(Data extracted from a collection)
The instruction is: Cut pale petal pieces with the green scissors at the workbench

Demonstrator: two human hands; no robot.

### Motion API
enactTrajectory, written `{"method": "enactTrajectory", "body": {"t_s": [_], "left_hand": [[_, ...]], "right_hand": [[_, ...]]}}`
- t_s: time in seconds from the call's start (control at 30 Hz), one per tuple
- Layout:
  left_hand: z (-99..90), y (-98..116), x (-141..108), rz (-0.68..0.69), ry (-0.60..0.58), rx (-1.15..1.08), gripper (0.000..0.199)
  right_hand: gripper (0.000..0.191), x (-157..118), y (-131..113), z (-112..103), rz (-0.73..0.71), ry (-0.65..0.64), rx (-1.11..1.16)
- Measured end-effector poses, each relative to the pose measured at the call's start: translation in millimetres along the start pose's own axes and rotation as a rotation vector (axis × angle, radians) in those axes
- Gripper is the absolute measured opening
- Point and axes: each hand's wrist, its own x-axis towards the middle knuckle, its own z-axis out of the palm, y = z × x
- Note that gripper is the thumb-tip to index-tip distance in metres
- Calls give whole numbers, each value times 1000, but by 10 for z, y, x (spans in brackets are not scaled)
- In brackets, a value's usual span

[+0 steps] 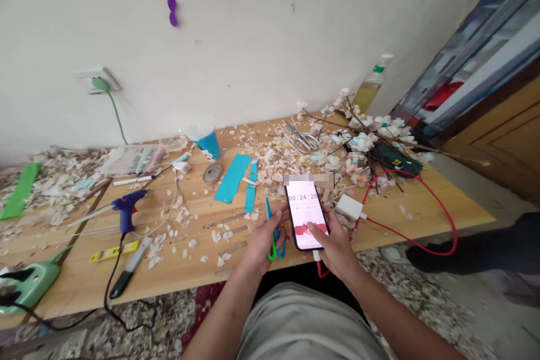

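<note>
My left hand [260, 239] is closed around small scissors [272, 251] with a green and a blue handle loop, their tip pointing away from me. Its fingers also reach to the left edge of a phone [304, 215]. My right hand [340, 246] grips the phone from the right, its thumb over the lower screen. The lit screen reads 00:24:28. A red charging cable [322, 270] with a white plug end runs into the phone's bottom edge. A white charger block [349, 207] lies just right of the phone.
Pale scraps [276, 160] cover much of the wooden table. Beyond my hands lie blue strips [233, 177], larger scissors [304, 142] and flowering branches [367, 138]. Leftward are a blue cup [207, 143], glue gun [126, 211], utility knife [130, 267] and green power strip [36, 287]. A bottle [371, 87] stands at the wall.
</note>
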Motion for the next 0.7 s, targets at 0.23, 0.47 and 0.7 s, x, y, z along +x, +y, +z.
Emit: {"method": "enactTrajectory", "body": {"t_s": [0.23,0.47,0.7], "left_hand": [[-45,-52,78,65,46,-21,56],[-55,-10,72,121,76,-7,55],[-32,-15,47,136,63,21,51]], "right_hand": [[66,8,4,-21,46,-89,101],[80,-44,-65,-27,67,-161,126],[64,5,-109,-39,46,-66,-26]]}}
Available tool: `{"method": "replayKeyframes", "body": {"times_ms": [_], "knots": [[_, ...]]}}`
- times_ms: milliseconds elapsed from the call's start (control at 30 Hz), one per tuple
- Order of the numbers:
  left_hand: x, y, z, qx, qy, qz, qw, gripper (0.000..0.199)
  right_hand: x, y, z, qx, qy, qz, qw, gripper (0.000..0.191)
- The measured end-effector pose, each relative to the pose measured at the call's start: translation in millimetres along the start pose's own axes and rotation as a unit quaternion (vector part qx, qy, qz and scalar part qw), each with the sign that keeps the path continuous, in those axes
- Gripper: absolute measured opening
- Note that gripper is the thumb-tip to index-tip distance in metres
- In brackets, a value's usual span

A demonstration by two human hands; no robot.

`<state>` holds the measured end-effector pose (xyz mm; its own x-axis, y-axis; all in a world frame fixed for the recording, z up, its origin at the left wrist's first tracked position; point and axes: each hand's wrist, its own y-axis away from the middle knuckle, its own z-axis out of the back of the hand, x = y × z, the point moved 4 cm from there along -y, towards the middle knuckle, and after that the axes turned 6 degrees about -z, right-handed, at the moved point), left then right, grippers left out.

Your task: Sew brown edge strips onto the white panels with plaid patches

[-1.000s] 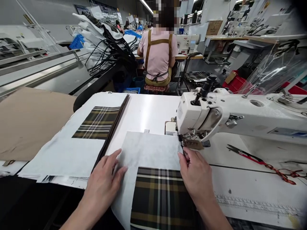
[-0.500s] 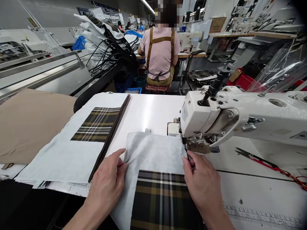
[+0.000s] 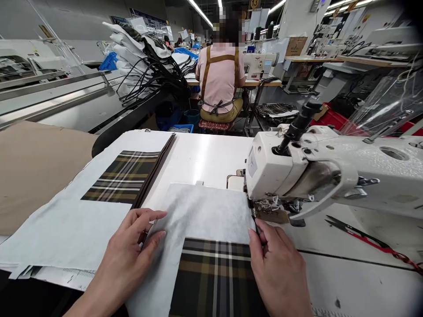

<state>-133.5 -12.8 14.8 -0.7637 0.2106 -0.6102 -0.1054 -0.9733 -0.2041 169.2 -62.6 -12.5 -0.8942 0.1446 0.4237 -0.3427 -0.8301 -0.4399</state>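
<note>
A white backing panel with a dark plaid patch point(image 3: 214, 277) lies in front of me, its top right corner by the needle area of the white sewing machine point(image 3: 274, 163). My right hand point(image 3: 277, 259) pinches the panel's right edge between thumb and fingers, just below the presser foot. At the left edge, my left hand point(image 3: 132, 251) has its thumb and forefinger apart over the white backing point(image 3: 205, 207); its other fingers are curled and partly hidden. Black-and-red thread snips point(image 3: 366, 237) lie right of the machine head.
Stacked panels with a plaid patch point(image 3: 124, 176) and dark edging lie on the left, beside tan fabric point(image 3: 39, 171). Beyond the white table point(image 3: 188, 154), a person in a pink shirt point(image 3: 220, 79) sits facing away. A tall heap of white pieces with black cords point(image 3: 148, 61) stands behind.
My left hand has shifted left and its thumb and forefinger have parted at the panel's edge. My right hand keeps its pinch by the machine. The whole view has tilted slightly up.
</note>
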Motion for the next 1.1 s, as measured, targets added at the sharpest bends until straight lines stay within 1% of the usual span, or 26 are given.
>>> {"method": "replayKeyframes", "body": {"times_ms": [267, 400, 467, 533, 600, 633, 700, 767, 800, 867, 900, 967, 1100], "knots": [[1, -23, -7.7, -0.001, -0.022, 0.003, 1.0, 0.034, 2, 0, 1, 0.002, -0.014, 0.0, 1.0, 0.051], [3, -34, -9.1, -0.011, -0.031, -0.008, 0.999, 0.03, 2, 0, 1, 0.0, -0.013, -0.001, 1.0, 0.049], [2, -38, -10.0, -0.021, -0.057, -0.022, 0.998, 0.032, 2, 0, 1, 0.001, -0.01, -0.001, 1.0, 0.049], [-4, -42, -13.9, -0.029, -0.11, -0.056, 0.992, 0.035, 3, 0, 2, 0.002, -0.008, 0.0, 1.0, 0.049], [-19, -43, -23.5, -0.018, -0.143, -0.112, 0.983, 0.033, 3, 0, 2, 0.004, -0.007, 0.003, 1.0, 0.048], [-30, -44, -30.6, 0.001, -0.14, -0.147, 0.979, 0.032, 3, 0, 2, 0.001, -0.006, 0.005, 1.0, 0.048], [-57, -44, -49.0, 0.07, -0.11, -0.231, 0.964, 0.03, 3, 0, 3, -0.01, -0.001, 0.013, 1.0, 0.049], [-85, -43, -68.6, 0.148, -0.085, -0.32, 0.932, 0.031, 4, 0, 3, -0.021, 0.002, 0.022, 1.0, 0.05], [-97, -43, -77.1, 0.176, -0.079, -0.36, 0.913, 0.032, 4, -1, 3, -0.022, 0.001, 0.026, 0.999, 0.049], [-115, -43, -90.0, 0.202, -0.07, -0.424, 0.88, 0.032, 3, -1, 1, -0.016, -0.005, 0.024, 1.0, 0.047], [-120, -43, -94.5, 0.203, -0.068, -0.446, 0.869, 0.032, 2, -1, 1, -0.011, -0.008, 0.019, 1.0, 0.045], [-123, -44, -101.2, 0.2, -0.069, -0.473, 0.855, 0.033, 1, -1, 0, 0.0, -0.014, 0.009, 1.0, 0.042], [-119, -45, -106.9, 0.19, -0.084, -0.482, 0.851, 0.036, 0, 0, 0, 0.016, -0.019, -0.006, 1.0, 0.035]]}}
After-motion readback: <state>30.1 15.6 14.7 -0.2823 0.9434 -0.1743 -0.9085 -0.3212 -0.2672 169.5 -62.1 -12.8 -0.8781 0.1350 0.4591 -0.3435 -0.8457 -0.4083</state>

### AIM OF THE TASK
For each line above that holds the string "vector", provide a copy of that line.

### EXPECTED ANSWER
- Measured end-effector poses, each relative to the pose measured at the call's start: translation in millimetres along the start pose's own axes and rotation as a rotation vector (axis × angle, radians) in those axes
- The measured end-effector pose, each relative to the pose measured at the call's start: translation in millimetres along the start pose's own axes and rotation as a unit quaternion (vector part qx, qy, qz and scalar part qw), each with the sign that keeps the path continuous, in those axes

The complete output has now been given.